- The task: Pull every line with "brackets" from the data below and copy it.

(Items listed in a dataset)
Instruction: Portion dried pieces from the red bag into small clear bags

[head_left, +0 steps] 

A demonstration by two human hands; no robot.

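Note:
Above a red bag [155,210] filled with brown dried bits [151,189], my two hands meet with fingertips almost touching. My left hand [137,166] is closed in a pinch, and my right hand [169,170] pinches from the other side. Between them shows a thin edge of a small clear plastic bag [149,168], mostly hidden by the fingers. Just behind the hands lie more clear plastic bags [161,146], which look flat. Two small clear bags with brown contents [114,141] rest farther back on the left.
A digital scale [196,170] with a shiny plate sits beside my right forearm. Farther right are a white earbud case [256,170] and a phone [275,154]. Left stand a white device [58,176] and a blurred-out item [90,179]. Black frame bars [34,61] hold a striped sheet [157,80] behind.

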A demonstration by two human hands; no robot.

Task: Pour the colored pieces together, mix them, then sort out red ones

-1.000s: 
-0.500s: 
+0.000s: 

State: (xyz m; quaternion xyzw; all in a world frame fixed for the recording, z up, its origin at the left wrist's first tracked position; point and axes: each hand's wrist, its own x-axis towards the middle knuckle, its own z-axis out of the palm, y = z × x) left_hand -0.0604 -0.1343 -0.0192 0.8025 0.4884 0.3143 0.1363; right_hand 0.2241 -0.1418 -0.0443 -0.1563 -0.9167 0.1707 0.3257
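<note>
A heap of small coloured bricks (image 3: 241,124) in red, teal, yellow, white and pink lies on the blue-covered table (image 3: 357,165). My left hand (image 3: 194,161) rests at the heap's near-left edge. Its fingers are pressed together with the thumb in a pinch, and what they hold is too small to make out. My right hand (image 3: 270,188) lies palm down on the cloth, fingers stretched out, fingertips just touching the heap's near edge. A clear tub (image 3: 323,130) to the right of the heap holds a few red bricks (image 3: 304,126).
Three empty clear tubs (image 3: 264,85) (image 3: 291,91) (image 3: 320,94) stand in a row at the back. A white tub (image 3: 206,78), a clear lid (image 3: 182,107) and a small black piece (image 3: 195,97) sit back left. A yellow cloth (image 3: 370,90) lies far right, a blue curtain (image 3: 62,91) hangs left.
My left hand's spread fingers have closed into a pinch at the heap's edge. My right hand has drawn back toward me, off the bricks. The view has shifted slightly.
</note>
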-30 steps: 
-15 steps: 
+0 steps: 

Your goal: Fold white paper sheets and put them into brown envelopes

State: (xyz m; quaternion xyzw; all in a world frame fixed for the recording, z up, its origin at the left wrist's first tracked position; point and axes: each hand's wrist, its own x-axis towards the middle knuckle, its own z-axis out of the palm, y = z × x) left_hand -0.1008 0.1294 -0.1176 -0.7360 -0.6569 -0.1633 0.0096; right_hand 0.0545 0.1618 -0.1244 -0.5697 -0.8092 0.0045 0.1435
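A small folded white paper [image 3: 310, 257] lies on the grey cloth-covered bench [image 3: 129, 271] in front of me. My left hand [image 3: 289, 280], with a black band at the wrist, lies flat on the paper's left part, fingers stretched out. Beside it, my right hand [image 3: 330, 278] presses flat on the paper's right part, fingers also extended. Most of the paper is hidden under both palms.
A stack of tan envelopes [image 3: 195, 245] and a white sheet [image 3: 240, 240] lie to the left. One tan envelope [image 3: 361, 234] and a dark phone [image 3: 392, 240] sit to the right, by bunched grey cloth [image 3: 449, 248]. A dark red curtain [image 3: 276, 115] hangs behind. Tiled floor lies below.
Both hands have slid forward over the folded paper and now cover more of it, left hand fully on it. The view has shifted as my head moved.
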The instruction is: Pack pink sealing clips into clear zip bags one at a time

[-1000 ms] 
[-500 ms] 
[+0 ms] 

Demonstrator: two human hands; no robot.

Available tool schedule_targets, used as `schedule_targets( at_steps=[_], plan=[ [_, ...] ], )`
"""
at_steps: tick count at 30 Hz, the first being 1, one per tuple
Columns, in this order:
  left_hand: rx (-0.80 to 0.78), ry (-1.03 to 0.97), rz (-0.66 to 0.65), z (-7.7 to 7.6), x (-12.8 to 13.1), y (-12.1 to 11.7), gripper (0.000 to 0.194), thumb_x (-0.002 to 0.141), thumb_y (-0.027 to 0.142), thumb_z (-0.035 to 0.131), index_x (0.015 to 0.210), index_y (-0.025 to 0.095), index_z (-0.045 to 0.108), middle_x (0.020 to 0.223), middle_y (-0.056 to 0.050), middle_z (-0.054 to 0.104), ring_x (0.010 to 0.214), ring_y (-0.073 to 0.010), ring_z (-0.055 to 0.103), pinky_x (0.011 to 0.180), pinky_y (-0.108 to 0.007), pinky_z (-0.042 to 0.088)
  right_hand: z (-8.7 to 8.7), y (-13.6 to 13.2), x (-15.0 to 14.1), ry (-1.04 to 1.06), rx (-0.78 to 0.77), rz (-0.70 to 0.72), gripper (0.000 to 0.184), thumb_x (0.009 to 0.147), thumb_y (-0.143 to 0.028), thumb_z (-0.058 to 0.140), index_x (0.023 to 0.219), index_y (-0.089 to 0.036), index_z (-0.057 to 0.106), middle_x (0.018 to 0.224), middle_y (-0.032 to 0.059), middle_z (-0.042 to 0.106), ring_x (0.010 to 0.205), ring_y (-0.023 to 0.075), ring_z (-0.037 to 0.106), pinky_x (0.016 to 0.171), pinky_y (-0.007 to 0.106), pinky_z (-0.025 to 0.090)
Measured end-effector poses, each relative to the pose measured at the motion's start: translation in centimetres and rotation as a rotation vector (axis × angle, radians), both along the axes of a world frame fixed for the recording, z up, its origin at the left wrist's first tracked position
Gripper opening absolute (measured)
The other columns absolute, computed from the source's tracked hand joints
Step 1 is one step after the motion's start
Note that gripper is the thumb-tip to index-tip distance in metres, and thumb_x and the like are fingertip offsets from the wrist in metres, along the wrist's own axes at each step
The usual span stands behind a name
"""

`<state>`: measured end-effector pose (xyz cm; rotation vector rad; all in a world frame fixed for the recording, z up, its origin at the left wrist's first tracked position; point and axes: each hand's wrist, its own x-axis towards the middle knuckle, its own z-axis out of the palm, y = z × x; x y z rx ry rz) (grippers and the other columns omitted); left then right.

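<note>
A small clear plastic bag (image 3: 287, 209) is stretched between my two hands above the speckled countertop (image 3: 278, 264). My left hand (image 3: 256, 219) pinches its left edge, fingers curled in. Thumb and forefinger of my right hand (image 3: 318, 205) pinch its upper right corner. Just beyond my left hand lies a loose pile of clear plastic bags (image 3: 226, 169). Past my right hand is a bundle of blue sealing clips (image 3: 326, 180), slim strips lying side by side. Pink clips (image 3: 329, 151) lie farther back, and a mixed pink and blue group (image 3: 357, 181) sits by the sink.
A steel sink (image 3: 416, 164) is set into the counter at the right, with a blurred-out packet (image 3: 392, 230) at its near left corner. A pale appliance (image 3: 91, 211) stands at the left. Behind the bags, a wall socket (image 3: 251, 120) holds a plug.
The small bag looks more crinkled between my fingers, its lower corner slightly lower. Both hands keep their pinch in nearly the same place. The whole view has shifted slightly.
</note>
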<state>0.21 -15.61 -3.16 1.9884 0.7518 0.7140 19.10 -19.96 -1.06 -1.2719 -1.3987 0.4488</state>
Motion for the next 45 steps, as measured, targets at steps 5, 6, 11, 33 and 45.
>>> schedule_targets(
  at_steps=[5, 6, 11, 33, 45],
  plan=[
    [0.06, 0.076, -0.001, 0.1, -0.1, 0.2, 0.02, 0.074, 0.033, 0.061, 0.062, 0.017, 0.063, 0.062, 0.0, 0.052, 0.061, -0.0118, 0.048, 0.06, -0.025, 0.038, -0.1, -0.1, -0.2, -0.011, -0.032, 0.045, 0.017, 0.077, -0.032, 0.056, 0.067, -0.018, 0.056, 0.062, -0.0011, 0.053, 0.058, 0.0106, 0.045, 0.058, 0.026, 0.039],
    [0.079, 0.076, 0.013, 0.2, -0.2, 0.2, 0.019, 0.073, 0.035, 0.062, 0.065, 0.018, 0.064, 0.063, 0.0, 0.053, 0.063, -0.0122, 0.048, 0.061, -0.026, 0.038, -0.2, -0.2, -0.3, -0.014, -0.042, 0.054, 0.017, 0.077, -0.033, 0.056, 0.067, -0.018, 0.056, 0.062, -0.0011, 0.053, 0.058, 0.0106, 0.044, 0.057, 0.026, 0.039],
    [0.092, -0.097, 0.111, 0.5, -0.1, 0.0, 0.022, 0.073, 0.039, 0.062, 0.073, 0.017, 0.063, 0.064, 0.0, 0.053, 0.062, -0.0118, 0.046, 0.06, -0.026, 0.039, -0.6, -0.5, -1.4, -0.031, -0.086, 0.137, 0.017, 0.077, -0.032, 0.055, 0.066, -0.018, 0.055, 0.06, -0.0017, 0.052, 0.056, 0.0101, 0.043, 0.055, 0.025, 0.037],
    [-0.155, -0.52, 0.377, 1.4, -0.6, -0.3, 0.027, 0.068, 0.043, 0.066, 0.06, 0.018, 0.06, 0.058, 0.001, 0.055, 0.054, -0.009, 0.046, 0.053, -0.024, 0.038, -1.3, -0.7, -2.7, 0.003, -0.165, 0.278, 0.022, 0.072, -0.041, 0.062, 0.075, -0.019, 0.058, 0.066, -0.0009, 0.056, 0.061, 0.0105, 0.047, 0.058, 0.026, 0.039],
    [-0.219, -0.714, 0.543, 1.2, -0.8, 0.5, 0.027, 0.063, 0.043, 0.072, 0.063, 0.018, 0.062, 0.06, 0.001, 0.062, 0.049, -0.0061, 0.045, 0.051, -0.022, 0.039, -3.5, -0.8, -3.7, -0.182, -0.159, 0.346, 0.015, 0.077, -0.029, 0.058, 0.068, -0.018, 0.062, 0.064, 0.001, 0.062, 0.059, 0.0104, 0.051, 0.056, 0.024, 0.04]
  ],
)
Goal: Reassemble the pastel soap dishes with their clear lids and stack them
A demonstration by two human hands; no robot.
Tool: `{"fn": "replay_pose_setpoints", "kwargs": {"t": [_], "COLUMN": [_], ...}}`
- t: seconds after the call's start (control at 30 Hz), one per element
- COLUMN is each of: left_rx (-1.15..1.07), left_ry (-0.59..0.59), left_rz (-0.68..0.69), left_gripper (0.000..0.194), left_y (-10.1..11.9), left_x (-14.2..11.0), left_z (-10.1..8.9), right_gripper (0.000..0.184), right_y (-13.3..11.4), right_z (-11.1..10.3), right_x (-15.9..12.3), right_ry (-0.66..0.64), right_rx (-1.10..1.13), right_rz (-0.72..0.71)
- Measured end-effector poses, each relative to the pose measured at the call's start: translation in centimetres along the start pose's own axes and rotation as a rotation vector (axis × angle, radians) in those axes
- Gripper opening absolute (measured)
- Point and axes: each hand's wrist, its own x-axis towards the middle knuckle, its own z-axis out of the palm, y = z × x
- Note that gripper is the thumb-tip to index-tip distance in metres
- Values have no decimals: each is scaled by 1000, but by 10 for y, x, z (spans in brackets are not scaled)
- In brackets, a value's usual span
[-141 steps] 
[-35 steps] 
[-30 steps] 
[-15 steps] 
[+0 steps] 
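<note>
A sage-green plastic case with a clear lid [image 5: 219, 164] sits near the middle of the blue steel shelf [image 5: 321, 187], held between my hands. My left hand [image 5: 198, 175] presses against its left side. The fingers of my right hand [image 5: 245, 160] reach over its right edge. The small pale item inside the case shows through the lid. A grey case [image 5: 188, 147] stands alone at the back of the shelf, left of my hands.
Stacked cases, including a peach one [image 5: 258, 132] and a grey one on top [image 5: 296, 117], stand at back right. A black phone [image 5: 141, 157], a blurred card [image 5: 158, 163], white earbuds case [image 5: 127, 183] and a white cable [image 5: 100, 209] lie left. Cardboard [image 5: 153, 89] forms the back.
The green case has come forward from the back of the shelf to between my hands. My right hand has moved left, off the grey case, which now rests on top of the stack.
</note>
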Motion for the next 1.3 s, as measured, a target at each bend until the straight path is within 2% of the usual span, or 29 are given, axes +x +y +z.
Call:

- Written reply:
- Values have no decimals: each is scaled by 1000, but by 10 for y, x, z (spans in brackets are not scaled)
- In brackets, a value's usual span

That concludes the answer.